The Canon. Childhood Psychosis: Initial Studies and New Insights. By Leo Kanner

八月 13, 2009

On my first day at the university library, I found this collection of the papers of Leo Kanner. I have never let it go. Kanner, Austrian by birth, was appointed in 1930 as the first head of an academic child psychiatry department in the English-speaking world, at Johns Hopkins University, six years after arriving in the US from Berlin. The book is a rare find, and now, incomprehensibly, it is out of print, yet it opens with the 1943 paper that changed one in a hundred lives, "Autistic Disturbances of Affective Contact", in which he identifies and names the core unifying features he observed in 11 children - autism. We now know there are possibly one in a hundred people on the autism spectrum.

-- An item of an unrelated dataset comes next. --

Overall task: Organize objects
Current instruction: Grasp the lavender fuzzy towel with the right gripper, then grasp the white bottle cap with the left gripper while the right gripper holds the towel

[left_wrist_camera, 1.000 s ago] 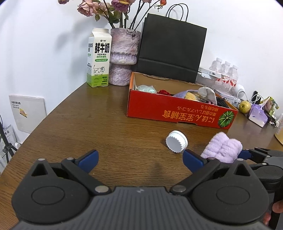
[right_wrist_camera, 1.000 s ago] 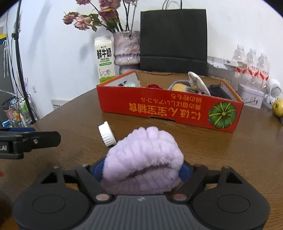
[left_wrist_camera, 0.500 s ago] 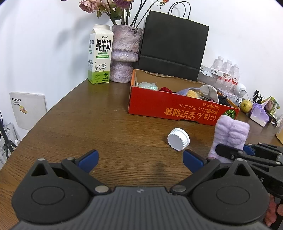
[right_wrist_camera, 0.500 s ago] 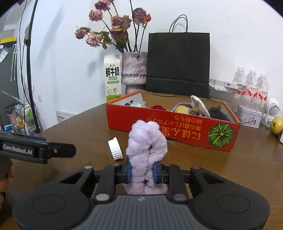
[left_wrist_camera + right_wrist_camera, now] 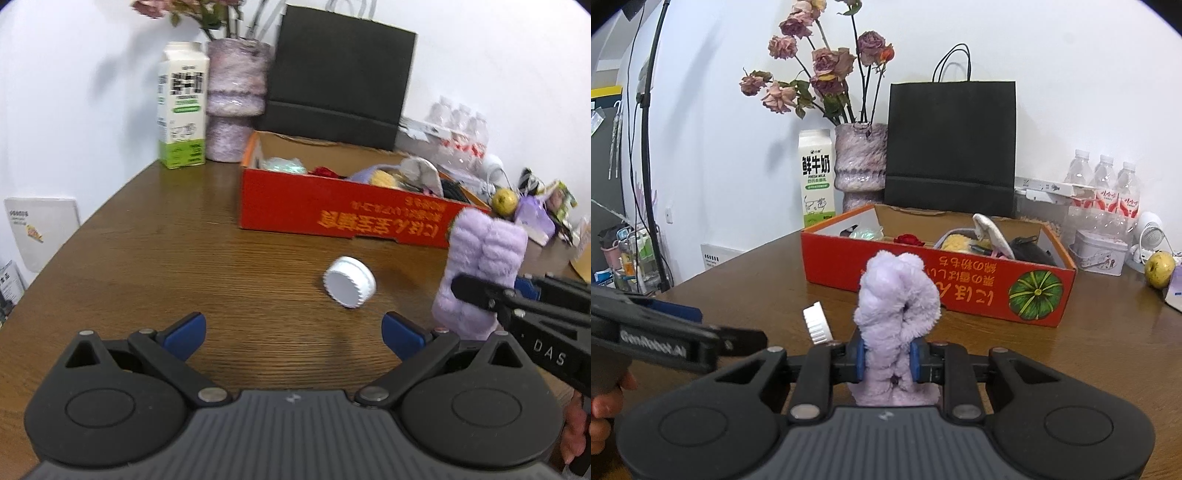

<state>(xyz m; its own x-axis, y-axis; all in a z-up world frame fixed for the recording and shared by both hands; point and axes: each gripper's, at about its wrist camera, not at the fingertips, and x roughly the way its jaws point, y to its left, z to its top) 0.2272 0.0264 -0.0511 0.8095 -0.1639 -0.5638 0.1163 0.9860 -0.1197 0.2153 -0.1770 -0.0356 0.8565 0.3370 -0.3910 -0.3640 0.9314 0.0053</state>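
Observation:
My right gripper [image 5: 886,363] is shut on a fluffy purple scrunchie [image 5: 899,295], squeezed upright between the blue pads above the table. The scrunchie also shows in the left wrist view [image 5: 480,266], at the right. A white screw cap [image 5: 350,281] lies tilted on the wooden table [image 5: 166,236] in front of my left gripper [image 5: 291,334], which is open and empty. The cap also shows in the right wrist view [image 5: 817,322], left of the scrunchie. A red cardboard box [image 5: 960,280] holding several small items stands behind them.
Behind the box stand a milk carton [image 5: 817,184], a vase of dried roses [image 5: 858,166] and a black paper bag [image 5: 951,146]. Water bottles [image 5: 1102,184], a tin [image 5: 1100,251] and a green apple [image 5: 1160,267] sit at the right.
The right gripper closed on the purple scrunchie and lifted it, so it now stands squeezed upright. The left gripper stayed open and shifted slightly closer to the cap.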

Cliche has it that you curl up with a good book, but the reality is that you curl up in it. Great text is the first-best bed - clean, warm and firm. Kanner's writing is a unique combination of those characteristics, in what his student and colleague Leon Eisenberg called a "final alchemy" of "clarity of observation, freedom from theoretical preconception, personal humility and human empathy". His ability to view the human condition so finely yet so generously ensures that even the most subtle patterns of difference become evident, and amenable to description, if not to explanation.

The collection of 16 papers enables us to see the depth and strength of Kanner's intellect and scholarship. There is, for instance, his 1958 Maudsley Lecture, a brilliant academic review of the history of child psychiatry in which he invites his audience to witness a "parade" of the "loosely scattered fragments" that constitute the discipline, including researchers on mental deficiency, a "delegation" from criminology, psychoanalysis that "passes by with eclat and fanfare", the pioneers of child guidance clinics, and educators, all led by psychiatry. It is the work of a polymath, with wit and passion and poetry.

The final paper, an evaluation and follow-up of children he studied at the Linwood Centre in Maryland, is unpublished elsewhere. That it may remain out of print is a serious loss to those who value Kanner's incisive and simple prose, and his gentle insistence that we notice the things he saw, with the value he placed on those deviations and differences being as insightful as Gerard Manley Hopkins' observation in As Kingfishers Catch Fire: "What I do is me: for that I came."

The first octet of Hopkins' curtal sonnet remains my own hymn to diversity. But it is now equalled, as I study autistic intelligence, by Kanner's positive understanding of that proportion of his cohort who "emerged" into sociability a little later than most, without programmed coercion or pity: "Nobody had shoved them forcibly through a gate which others had tried to unlock for them; it was they who, at first timidly and experimentally, then more resolutely, paved their way to it and walked through."

Please, could someone reprint this first-best book?